■ To do: Reproduce exactly, with no pictures, each line from the opening of the material down through the line containing "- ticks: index".
----
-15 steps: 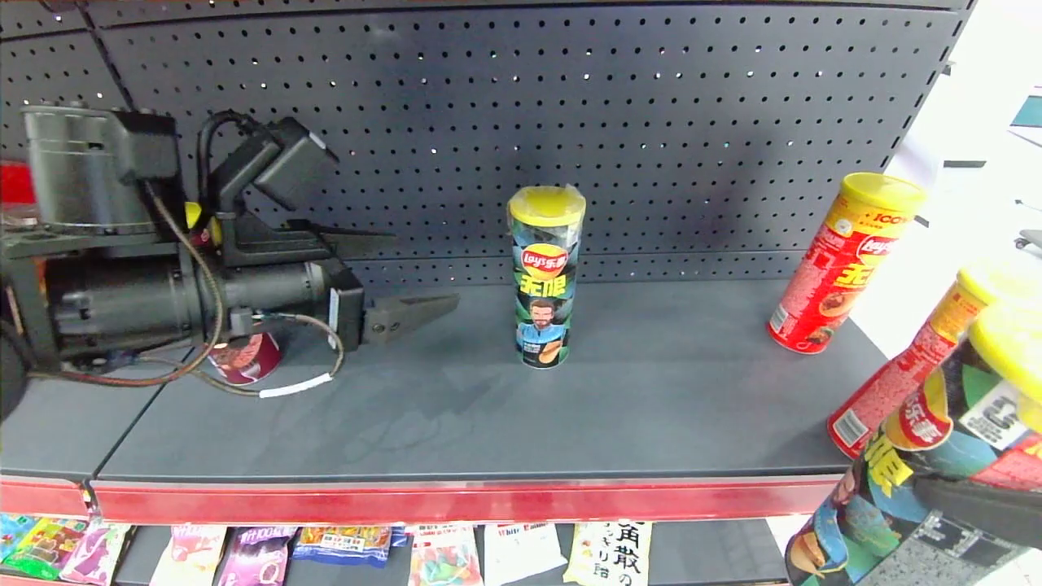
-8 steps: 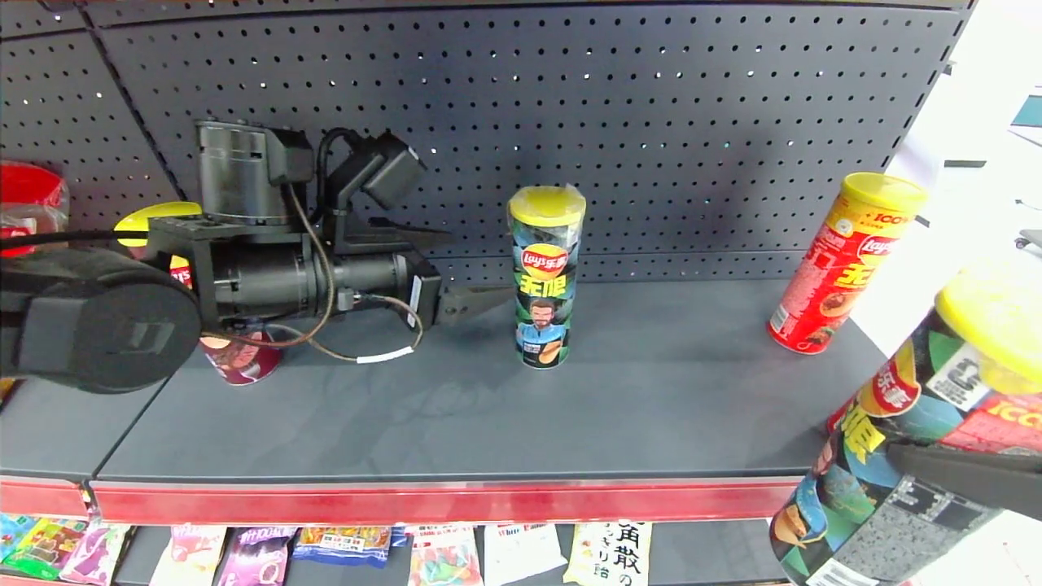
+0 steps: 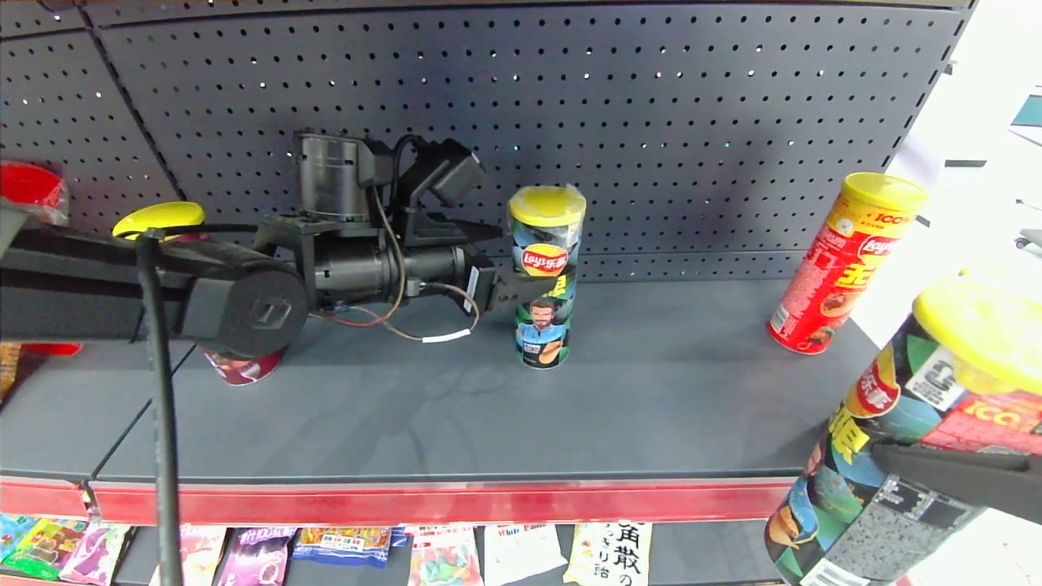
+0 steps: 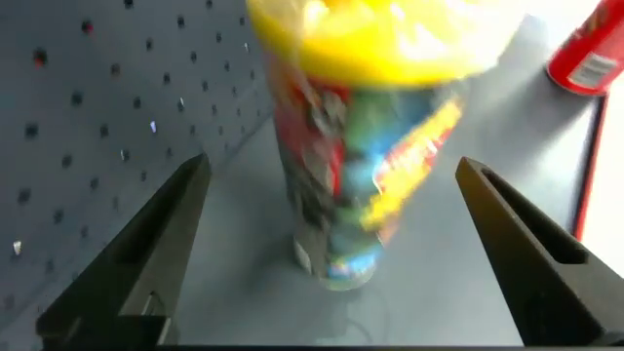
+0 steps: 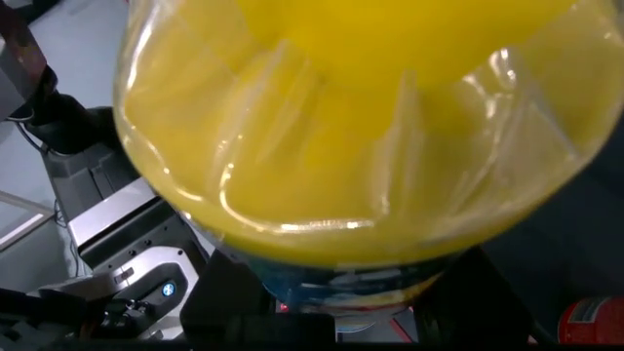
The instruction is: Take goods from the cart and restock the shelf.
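Tall green cardboard chip can with yellow lid (image 3: 544,277) stands on the grey metal shelf (image 3: 651,407) between the released left tool's (image 4: 330,166) fingers; the right tool (image 3: 904,460) grasps a similar can (image 3: 895,391).

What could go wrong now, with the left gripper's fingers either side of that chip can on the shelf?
1. The left gripper is open around the tall, narrow green chip can, which stands free on the shelf; an off-centre close might tip it.
2. The right gripper holds a second chip can low by the shelf's front right corner; lifting it in could clip the red edge strip or knock the red chip can near the shelf's right end.
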`<state>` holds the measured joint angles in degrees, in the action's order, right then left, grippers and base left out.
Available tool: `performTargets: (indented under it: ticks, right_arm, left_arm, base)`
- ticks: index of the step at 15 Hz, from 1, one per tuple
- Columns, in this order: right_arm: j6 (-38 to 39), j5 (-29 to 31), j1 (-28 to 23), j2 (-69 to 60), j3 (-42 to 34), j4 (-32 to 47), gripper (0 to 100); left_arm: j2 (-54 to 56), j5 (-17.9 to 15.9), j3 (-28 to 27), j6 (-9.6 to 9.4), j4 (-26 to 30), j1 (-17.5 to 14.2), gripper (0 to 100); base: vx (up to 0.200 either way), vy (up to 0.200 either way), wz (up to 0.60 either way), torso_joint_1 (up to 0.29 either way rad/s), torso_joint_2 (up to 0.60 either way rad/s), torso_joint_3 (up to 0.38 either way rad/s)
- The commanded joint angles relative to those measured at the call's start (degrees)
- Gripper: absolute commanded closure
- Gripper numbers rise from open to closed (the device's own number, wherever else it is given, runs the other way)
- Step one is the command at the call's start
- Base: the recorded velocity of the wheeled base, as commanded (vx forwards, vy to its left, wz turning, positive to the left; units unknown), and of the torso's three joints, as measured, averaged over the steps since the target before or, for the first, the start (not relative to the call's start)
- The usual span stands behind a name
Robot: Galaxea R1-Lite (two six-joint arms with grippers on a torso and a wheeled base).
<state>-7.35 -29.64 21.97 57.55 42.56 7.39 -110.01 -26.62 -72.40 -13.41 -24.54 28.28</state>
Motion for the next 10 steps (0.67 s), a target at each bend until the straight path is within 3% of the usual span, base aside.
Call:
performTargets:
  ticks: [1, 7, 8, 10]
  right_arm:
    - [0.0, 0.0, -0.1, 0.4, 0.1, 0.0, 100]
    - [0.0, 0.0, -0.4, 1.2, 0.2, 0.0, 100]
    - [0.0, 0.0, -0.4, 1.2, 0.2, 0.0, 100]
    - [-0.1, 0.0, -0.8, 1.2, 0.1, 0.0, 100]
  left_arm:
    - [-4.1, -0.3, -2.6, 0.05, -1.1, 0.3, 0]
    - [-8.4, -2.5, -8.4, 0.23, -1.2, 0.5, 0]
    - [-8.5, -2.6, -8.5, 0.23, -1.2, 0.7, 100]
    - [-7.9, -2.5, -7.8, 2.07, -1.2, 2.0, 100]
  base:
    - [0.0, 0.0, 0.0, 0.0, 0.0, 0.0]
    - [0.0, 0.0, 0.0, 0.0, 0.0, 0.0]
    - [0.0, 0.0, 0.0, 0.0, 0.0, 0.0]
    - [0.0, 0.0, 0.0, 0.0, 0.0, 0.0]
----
■ Task answer:
-15 steps: 
-8 steps: 
+0 steps: 
+0 steps: 
+0 steps: 
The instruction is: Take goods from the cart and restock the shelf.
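Tall green cardboard chip can with yellow lid (image 3: 544,277) stands on the grey metal shelf (image 3: 651,407) between the released left tool's (image 4: 330,166) fingers; the right tool (image 3: 904,460) grasps a similar can (image 3: 895,391).

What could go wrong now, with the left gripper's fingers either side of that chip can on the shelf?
1. The left gripper is open around the tall, narrow green chip can, which stands free on the shelf; an off-centre close might tip it.
2. The right gripper holds a second chip can low by the shelf's front right corner; lifting it in could clip the red edge strip or knock the red chip can near the shelf's right end.
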`<state>` holds the measured joint angles in degrees, in the action's order, right then left, grippers and base left out.
Available tool: `performTargets: (indented under it: ticks, right_arm, left_arm, base)`
- ticks: index of the step at 15 Hz, from 1, one per tuple

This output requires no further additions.